Suddenly the moment of holding each other in the darkness was comically interrupted by the sound of roosters. It wasn't near dawn, and there sure as hell are no farms in that ghetto town of hers. Maybe it was just the sound of drunks imitating roosters. But she was convinced as usual that it "meant" something. She heard me giggle and demanded to know what connection I was making. Being so symbol-crazy around her myself, I laughed, thinking of the Gospel story of Thomas and told her that. She was convinced that was some calling for me.

We got to sleep for a few hours. Yet there we were again, just like last weekend. Fighting again the next morning. WHY did this have to happen again? WHY? A weekend filled with such bliss, only to end up arguing. Hearing the same criticisms from her, and even some new ones. Trashing my religion. Trashing its founder. Trashing the other "followers" in my religion, calling them all "unstable" at best when she wasn't using more degrading terms. Preaching about these notions of "good vs. evil", "light vs. darkness", and all that. I kept telling her that such notions aren't so universal, let alone objective. Not even all world religions are bent on a "forces of good vs. forces of evil" notion (of course, she disagreed and tried bringing up some far-stretched examples of "dark" deities from different cultures). She tried to tell me that Jews seriously believe in Satan, and in the same way the Christians do. I seriously have to wonder how many Jews she's actually met.

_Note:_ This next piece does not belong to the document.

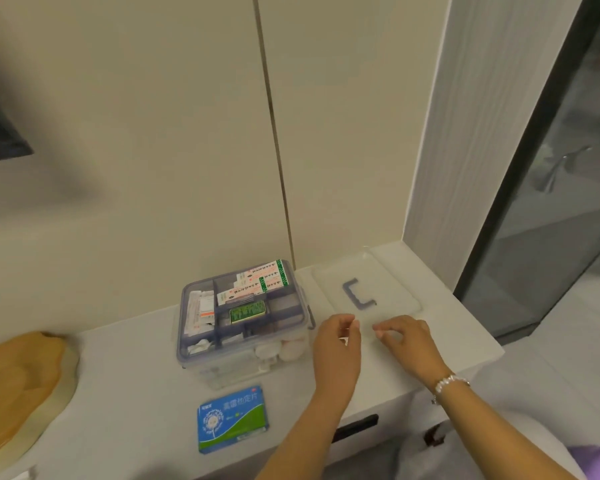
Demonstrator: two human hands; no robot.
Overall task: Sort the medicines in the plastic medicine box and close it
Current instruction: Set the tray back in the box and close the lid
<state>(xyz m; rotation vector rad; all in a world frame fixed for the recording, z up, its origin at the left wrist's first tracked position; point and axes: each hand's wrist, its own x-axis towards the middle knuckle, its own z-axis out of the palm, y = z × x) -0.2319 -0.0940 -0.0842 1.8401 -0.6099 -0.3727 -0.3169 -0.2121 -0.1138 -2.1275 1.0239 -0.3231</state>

"Just watch the news," she says. "Just open your eyes and you'll see it!" In other words, look for a pre-determined pattern and you'll "find" it everywhere. But that happens when your mind becomes obsessed with ANYTHING. Hell, that's how she came to meet ME: somebody reading Tarot cards.

Is this really the full story? Religious differences? About her sincere belief in an actual "evil" entity called "Satan", that's somehow somewhere ties ME in to all the stereotypically "evil" things that have ever happened? And that even though I don't believe in Satan as a literal entity, that by practicing my religion I'm giving homage to something related somehow to "evil" people like Hitler? Or is there something else that drives her to say these things the nights before I have to go back home. Maybe she's bent on perfection, and wants to amplify those things preventing me from being her "10". Maybe she subconsciously wants confrontation to test my love for her, or for attention, or to make it easier in her mind to break up with me. I'll never know.